**** LISTED ENTRIES ****

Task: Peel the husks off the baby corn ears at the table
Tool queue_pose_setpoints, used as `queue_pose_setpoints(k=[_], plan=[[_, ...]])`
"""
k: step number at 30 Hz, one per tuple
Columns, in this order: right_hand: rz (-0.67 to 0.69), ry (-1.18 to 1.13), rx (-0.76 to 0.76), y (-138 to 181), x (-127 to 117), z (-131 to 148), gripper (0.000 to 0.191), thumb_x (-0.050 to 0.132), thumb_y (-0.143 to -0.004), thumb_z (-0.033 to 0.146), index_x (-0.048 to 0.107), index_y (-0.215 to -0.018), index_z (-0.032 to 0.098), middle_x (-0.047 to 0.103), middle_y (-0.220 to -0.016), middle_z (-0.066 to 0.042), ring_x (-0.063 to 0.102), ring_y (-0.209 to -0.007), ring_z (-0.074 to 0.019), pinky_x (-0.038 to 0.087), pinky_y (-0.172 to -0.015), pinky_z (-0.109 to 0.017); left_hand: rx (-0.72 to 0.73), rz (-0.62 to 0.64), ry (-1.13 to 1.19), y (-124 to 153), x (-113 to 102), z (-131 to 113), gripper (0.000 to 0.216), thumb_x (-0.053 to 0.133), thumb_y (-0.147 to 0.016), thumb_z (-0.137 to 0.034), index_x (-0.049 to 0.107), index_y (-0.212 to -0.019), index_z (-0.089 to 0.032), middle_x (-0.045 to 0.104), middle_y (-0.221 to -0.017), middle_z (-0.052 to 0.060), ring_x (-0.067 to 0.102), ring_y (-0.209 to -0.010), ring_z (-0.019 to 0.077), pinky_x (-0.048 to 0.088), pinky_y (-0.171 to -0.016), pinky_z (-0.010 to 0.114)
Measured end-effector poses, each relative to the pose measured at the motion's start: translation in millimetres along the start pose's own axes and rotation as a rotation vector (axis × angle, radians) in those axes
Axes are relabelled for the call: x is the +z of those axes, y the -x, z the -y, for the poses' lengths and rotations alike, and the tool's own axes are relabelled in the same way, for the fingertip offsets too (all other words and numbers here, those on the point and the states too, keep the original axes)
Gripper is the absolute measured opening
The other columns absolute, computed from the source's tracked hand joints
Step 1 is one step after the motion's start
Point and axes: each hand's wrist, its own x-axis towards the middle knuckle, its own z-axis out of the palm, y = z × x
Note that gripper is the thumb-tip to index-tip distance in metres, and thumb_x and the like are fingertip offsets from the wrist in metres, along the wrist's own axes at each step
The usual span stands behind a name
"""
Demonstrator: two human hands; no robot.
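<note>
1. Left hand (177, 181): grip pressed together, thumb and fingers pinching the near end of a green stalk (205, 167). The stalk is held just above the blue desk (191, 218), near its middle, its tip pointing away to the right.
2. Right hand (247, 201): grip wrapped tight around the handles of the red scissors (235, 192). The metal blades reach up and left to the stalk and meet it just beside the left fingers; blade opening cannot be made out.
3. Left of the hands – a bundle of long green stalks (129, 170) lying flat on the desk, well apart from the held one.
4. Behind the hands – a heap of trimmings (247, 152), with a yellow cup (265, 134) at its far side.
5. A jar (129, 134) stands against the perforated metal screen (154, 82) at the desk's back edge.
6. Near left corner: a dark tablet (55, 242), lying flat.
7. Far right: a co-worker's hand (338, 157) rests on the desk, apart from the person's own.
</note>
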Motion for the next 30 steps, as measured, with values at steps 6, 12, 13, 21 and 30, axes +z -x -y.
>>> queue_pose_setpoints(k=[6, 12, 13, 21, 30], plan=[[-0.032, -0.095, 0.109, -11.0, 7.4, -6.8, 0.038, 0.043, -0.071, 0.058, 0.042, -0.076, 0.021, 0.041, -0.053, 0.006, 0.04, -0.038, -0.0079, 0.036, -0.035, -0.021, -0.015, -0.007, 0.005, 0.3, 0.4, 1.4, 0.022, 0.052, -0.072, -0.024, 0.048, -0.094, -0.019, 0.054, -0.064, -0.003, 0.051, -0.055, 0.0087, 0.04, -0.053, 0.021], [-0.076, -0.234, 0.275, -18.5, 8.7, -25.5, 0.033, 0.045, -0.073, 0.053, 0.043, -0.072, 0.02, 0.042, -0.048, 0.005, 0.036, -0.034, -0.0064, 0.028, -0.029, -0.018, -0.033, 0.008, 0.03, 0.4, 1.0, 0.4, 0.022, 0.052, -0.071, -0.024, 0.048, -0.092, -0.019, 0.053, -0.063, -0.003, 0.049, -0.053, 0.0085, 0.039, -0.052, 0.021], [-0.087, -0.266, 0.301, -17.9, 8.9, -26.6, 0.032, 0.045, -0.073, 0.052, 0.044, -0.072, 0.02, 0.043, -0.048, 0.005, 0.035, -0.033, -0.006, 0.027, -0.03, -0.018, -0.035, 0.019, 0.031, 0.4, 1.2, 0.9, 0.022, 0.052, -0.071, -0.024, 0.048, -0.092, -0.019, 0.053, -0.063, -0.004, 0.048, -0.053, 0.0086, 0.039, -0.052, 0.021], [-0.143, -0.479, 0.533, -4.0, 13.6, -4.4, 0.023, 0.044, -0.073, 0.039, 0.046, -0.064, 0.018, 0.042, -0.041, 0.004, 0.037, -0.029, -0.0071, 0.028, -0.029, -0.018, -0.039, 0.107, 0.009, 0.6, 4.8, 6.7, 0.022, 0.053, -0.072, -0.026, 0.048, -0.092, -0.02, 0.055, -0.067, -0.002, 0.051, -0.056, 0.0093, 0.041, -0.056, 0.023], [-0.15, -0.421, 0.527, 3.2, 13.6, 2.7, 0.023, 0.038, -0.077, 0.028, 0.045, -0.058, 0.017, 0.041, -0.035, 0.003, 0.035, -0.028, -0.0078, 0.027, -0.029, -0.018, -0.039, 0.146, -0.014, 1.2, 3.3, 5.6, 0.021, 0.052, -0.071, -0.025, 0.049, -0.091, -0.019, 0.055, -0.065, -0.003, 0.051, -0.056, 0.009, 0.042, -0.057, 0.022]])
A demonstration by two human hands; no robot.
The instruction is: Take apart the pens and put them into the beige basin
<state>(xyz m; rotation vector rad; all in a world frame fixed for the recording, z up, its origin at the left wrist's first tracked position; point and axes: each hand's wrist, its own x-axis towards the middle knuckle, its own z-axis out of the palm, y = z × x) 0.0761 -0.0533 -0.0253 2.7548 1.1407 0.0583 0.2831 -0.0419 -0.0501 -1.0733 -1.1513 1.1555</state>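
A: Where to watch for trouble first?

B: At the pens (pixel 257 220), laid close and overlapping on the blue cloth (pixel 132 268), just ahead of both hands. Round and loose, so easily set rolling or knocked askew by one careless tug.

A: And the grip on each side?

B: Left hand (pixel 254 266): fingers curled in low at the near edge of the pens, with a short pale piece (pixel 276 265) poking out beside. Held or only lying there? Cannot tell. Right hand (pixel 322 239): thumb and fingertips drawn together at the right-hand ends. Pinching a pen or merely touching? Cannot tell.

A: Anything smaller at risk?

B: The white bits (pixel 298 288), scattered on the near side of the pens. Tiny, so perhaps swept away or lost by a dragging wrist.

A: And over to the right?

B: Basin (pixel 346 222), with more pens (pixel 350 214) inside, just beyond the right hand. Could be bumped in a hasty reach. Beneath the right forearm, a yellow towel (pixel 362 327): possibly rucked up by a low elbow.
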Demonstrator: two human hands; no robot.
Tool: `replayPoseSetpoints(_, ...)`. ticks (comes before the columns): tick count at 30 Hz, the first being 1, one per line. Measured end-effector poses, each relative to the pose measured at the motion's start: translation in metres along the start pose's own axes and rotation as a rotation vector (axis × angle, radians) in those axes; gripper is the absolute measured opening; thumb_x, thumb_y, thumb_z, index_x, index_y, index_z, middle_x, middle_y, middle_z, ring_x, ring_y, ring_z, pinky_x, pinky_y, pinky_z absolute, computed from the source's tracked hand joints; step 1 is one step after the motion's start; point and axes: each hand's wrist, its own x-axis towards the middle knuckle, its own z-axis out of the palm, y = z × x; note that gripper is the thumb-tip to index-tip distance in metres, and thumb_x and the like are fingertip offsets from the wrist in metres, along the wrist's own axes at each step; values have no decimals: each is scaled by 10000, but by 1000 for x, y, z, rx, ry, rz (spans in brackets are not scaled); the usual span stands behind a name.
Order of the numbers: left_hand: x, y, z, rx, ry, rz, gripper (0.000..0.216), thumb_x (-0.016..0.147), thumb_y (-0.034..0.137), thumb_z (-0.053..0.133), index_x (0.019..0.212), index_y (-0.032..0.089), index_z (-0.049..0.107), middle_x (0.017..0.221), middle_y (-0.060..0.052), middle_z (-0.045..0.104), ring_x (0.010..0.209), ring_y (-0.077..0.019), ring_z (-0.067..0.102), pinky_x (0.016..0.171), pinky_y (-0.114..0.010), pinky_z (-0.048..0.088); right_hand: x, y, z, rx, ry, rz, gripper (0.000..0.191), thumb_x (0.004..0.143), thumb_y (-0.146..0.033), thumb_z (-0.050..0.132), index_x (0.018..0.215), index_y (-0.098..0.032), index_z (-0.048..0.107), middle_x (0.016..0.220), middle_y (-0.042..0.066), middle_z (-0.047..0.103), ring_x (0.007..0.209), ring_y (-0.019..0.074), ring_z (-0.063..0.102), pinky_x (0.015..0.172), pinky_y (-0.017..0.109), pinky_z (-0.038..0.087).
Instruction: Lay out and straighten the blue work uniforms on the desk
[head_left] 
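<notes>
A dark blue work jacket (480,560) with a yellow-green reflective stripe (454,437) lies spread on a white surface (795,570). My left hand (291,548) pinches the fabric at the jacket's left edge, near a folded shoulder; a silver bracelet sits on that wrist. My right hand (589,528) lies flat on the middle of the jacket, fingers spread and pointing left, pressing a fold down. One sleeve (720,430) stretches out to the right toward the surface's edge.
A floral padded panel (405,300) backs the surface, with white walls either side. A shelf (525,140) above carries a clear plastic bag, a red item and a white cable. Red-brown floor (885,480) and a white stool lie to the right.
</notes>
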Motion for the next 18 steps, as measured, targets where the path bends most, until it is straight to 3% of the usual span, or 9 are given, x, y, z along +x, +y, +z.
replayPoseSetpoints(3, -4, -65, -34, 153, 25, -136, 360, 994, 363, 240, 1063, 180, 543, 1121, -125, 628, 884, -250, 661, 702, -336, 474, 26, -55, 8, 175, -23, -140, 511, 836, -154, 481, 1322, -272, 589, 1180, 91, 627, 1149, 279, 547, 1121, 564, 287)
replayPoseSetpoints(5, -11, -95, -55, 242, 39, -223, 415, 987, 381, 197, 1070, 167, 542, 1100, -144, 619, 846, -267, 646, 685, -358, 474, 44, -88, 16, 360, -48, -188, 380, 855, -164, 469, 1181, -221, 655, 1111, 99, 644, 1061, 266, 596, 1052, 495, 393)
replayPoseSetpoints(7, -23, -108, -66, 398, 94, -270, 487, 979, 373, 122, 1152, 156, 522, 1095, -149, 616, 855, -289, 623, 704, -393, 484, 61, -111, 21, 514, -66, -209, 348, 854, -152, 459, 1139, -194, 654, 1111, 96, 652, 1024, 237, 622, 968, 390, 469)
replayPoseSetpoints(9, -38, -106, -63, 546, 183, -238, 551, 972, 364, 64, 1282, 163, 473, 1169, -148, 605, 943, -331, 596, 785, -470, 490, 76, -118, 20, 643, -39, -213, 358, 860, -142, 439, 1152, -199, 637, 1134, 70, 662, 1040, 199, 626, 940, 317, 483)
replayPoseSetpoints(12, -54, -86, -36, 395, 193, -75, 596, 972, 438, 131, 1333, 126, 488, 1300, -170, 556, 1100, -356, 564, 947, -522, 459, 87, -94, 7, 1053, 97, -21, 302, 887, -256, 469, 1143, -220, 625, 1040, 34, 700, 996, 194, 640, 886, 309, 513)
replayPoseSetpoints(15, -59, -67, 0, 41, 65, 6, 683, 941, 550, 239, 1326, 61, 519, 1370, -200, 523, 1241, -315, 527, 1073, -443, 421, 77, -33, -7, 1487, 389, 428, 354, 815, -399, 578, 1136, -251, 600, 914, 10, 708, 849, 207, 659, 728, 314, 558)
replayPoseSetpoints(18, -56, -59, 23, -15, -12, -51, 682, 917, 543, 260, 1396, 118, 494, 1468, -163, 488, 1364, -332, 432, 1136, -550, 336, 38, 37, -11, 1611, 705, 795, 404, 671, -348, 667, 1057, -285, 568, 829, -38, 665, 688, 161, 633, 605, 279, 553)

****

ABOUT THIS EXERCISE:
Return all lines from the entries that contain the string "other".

SOLUTION TO THE PROBLEM:
Axes are relabelled for the call: x is the +z of those axes, y the -x, z the -y, for the poses' lengths and rotations alike, and the tool's own axes are relabelled in the same way, for the fingertip offsets too (all other words and numbers here, those on the point and the states too, keep the original axes)
The other columns absolute, computed from the source's tracked hand joints

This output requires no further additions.